Le vote ouvrier ( encore 28% de l’électorat ) place encore l’extrême droite en tête. Les couches sociales les plus touchées par la précarité, le chômage, les contrats à temps partiel et la mondialisation ( fermeture d’usines, etc….) supportent mal d’être encore victimes de l’insécurité au quotidien et s’accrochent aux slogans populistes de l’E.D.
Les jeunes ( 21% de l’électorat ) s’abstiennent à 60%. Ils sont pourtant, à grande majorité antiracistes, humanistes mais ne trouvent pas dans les partis de réponses à leurs problèmes, ni aucune perspective d’avenir.
C’est en direction de ces deux électorats qu’il faut cibler nos efforts et inciter les syndicats, mouvements et partis à en faire autant.
Il faut tout faire pour que la citoyenneté, la participation de chacun remplacent le suivisme ou le désintéressement.
La mondialisation est inéluctable mais elle est un outil dangereux si ce ne sont pas les citoyens qui la bâtissent .
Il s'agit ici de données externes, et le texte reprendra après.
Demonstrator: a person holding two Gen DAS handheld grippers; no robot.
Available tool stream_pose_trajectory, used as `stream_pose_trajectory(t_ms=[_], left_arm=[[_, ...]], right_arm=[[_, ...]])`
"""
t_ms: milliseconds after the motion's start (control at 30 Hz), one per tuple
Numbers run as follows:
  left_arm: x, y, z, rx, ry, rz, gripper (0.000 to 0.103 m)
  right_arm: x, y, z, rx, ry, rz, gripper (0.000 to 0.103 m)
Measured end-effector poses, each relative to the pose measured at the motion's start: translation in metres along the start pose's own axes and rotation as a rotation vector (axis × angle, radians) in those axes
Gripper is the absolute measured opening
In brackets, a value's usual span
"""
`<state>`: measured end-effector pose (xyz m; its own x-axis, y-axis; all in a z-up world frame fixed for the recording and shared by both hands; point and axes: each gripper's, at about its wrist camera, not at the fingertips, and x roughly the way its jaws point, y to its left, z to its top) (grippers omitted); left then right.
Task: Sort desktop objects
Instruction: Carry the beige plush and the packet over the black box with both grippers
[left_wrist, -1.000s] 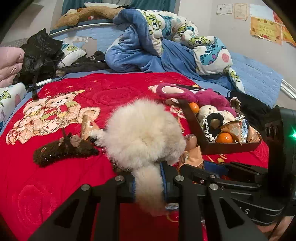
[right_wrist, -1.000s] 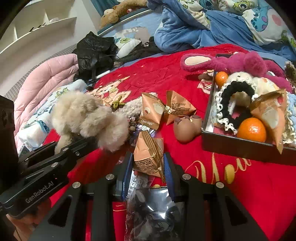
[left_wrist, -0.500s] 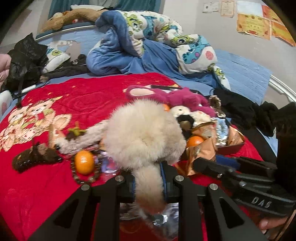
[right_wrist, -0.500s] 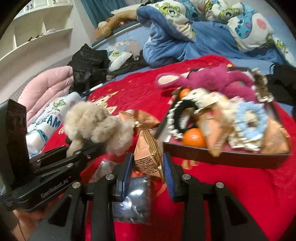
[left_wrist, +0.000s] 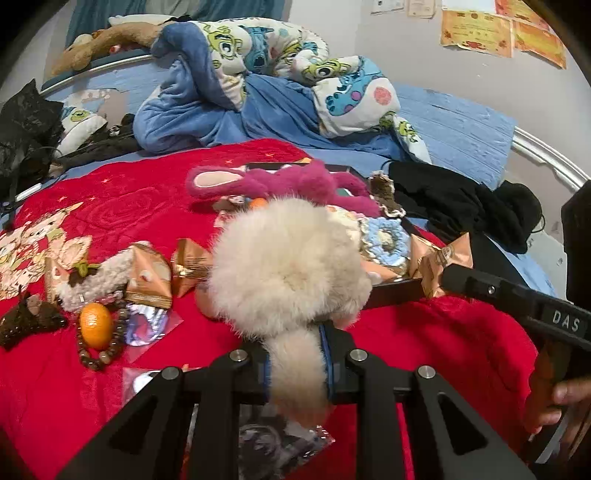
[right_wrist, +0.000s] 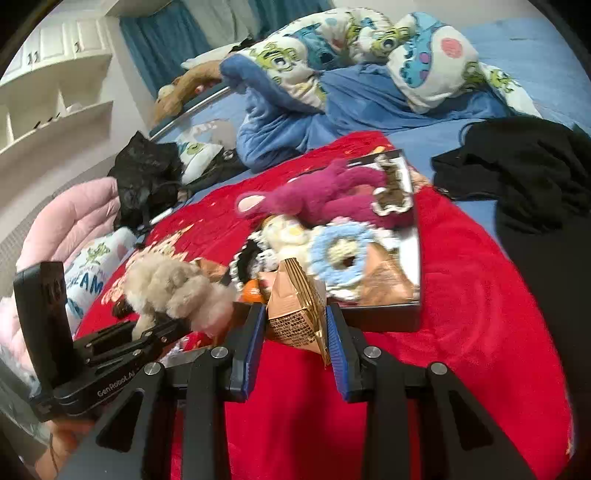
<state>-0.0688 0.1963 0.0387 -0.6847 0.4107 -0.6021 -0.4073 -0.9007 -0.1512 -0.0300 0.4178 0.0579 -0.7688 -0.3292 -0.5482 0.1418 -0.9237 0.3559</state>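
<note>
Left gripper (left_wrist: 295, 369) clamps a cream fluffy pompom (left_wrist: 288, 266) (hiding the tray); right gripper (right_wrist: 295, 328) grips a tan snack packet (right_wrist: 295, 306).

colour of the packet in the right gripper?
Copper-brown foil packet with gold ribbed edge; clearest in the right wrist view.

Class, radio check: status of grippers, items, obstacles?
Left gripper shut on fluffy toy. Right gripper shut on snack packet. Box ahead, crowded.
</note>
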Motion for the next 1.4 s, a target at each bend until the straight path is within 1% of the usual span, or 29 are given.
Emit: stream_pose_trajectory(t_ms=[167, 333, 500, 733, 867, 1000, 1133, 1200, 1300, 1400], left_arm=[[0.0, -0.005, -0.002, 0.017, 0.0, -0.008, 0.021], [-0.003, 0.0, 0.0, 0.006, -0.01, -0.016, 0.021], [-0.005, 0.007, 0.004, -0.012, -0.023, -0.028, 0.021], [-0.005, 0.008, 0.012, 0.011, -0.046, -0.027, 0.021], [0.001, 0.008, 0.023, -0.003, -0.053, -0.055, 0.021], [0.008, 0.004, 0.039, 0.009, -0.088, -0.06, 0.021], [0.021, 0.005, 0.053, -0.008, -0.109, -0.107, 0.021], [0.032, 0.005, 0.054, -0.011, -0.099, -0.126, 0.021], [0.051, 0.006, 0.051, -0.027, -0.06, -0.176, 0.021], [0.065, 0.0, 0.047, -0.015, -0.049, -0.152, 0.021]], right_arm=[[-0.005, -0.009, 0.002, 0.014, -0.01, -0.006, 0.032], [-0.004, -0.004, 0.004, 0.004, -0.024, 0.007, 0.032], [0.008, 0.002, 0.007, -0.013, -0.03, -0.01, 0.032], [0.019, 0.006, 0.017, -0.003, -0.044, -0.036, 0.032], [0.023, 0.01, 0.025, -0.006, -0.061, -0.054, 0.032], [0.028, 0.014, 0.033, -0.02, -0.071, -0.068, 0.032], [0.029, 0.014, 0.041, -0.051, -0.099, -0.081, 0.032], [0.03, 0.011, 0.044, -0.054, -0.107, -0.089, 0.032], [0.039, 0.006, 0.048, -0.051, -0.094, -0.1, 0.032], [0.047, 0.006, 0.048, -0.061, -0.078, -0.111, 0.032]])
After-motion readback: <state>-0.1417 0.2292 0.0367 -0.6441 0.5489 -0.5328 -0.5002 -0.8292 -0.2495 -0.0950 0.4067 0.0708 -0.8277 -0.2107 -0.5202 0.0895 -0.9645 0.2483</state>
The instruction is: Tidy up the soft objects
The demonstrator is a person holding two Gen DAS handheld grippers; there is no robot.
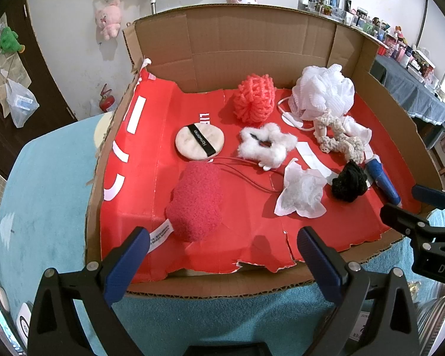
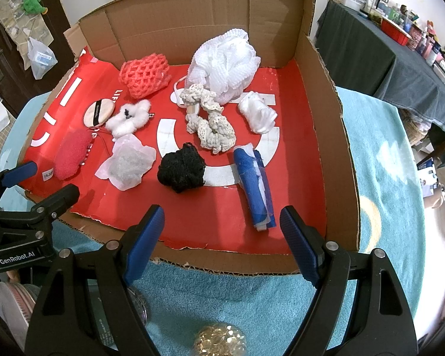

Quant aux jeunes, il faut tout faire pour qu’ils se sentent concernés. Intervenir, provoquer le dialogue et la réflexion à l’école et dans les lieux qu’ils fréquentent ( MJC, Médiathèques etc…). Il faut les inciter et les aider à créer des sites Internet ou des pages Web pour contrer les sites néonazis. Il y en aurait près de 8000 en 2001 dans le monde.
Quant on trouve le site de ‘’Nation’’ fiers d’avoir rassemblé 30 militants le 10 février à Namur sur le thème ‘’Faux réfugiés dehors’’. Nous, antifascistes, sommes capables de rassembler ponctuellement des milliers, voir des dizaines ou des centaines de milliers de démocrates et nous laissons la toile du net envahie par des nazillons de petite envergure.
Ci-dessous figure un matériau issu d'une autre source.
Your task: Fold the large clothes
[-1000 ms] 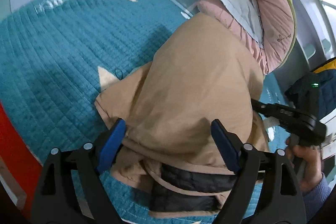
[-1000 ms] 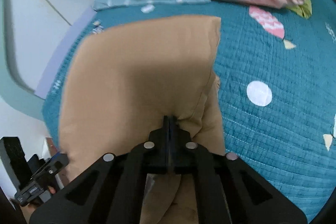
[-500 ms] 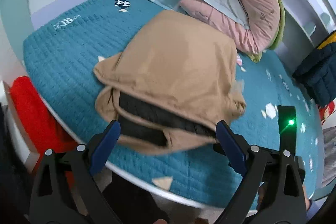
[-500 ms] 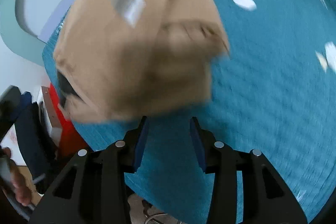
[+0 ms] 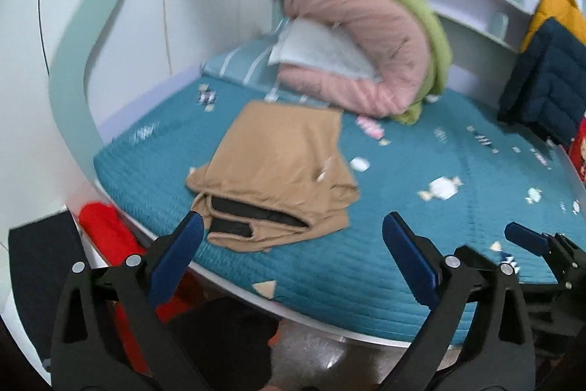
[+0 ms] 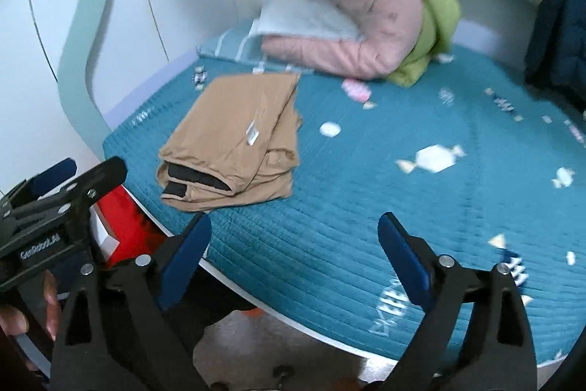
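A tan jacket [image 5: 278, 167] with a black lining lies folded into a flat stack on the teal bedspread [image 5: 403, 244], near the bed's left front edge. It also shows in the right wrist view [image 6: 234, 141]. My left gripper [image 5: 293, 251] is open and empty, held off the bed's front edge, short of the jacket. My right gripper [image 6: 293, 251] is open and empty, also off the front edge, to the right of the jacket. The right gripper shows at the lower right of the left wrist view [image 5: 542, 244]; the left gripper shows at the left of the right wrist view [image 6: 62, 193].
A rolled pink and green duvet [image 5: 370, 39] and a striped pillow [image 5: 238, 61] lie at the head of the bed. Dark blue and yellow coats [image 5: 545, 68] hang at the right. A red object [image 5: 106, 233] sits by the bed's left edge. The wall is close on the left.
My right gripper let go of the tan jacket and opened. Both grippers pulled back from the bed. The jacket now lies folded flat on the bedspread.
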`<state>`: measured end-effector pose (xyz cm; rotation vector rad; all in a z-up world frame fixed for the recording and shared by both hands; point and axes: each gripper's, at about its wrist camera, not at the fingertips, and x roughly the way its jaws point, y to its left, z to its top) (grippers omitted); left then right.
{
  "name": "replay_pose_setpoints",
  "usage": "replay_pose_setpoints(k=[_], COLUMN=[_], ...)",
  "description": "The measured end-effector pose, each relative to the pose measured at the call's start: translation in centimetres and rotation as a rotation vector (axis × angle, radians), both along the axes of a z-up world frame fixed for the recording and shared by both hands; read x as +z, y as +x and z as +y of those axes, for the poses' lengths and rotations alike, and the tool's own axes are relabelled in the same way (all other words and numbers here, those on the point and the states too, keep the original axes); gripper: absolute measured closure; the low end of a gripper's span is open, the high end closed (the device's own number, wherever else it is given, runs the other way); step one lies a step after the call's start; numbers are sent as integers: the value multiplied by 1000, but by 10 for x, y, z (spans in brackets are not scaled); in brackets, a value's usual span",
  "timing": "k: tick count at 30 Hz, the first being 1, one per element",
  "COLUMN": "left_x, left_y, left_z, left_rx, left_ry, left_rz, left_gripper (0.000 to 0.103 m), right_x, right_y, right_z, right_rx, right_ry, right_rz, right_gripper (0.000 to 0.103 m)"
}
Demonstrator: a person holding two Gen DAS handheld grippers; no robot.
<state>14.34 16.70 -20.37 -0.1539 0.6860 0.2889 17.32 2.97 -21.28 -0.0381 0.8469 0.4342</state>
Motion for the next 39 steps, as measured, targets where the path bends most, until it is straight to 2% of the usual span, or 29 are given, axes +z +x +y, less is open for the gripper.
replay_pose_setpoints(k=[3,5,15,18,24,30,39], left_x=[27,38,102,118,146,162,166], left_y=[-15,-21,-64,-78,-108,-125,-136], left_z=[-30,-43,-86,-95,-109,-122,-136], left_rx=[-20,-43,-81,-97,-108,-125,-152], left_ry=[93,122,154,150,142,158,176], left_rz=[-66,-87,-233,-268,-353,-415,-424], left_gripper=[5,5,5,5,5,5,5], right_x=[22,36,103,120,148,165,172], right_y=[-17,-25,-82,-98,-130,-147,-154], right_z=[-17,-25,-71,-80,-99,-113,-123], right_rx=[-24,-37,-118,-146,-171,-172,-194], right_ry=[6,2,25,2,41,92,109], right_rz=[-46,-69,-262,-333,-438,-488,-518], right_gripper=[12,12,12,11,8,8,8])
Ces sites néonazis touchent, en toute impunité, un nombre croissant d’internautes, notamment la jeunesse.
Nous avons interpellé le gouvernement français en demandant s’il n’était pas possible de légiférer au niveau mondial pour stigmatiser et mettre hors d’état de nuire ces foyers de pollution mentale.
L’ONU ne pourrait-elle pas exiger des états qu’ils fassent de la prévention ?
C’est à mon avis, un sujet sur lequel il faudra réfléchir et intervenir conjointement.
Nous souhaitons que ces phénomènes se généralisent afin que ces jeunes, de plus en plus nombreux, qui se sentiront concernés, puissent eux-mêmes, s’adresser à l’ensemble de la jeunesse dans une langue qui ne soit pas de bois.
En France, la Commission Consultative des Droits de l’Homme vient d’attirer solennellement l’attention, dans son dernier rapport annuel, sur le ‘’spectaculaire quintuplement des violences antisémites’’ après le déclenchement de la deuxième intifada.
La magnifique réaction ferme des intellectuels arabes qui ont réclamé l’interdiction du congrès de Beyrouth qui prétendait réunir tout le négationnisme de la planète cher à Faurisson, entre autres. Rappelons que parmi les signataires il y a des Libanais, des Magrhébins, des Syriens mais aussi des Palestiniens.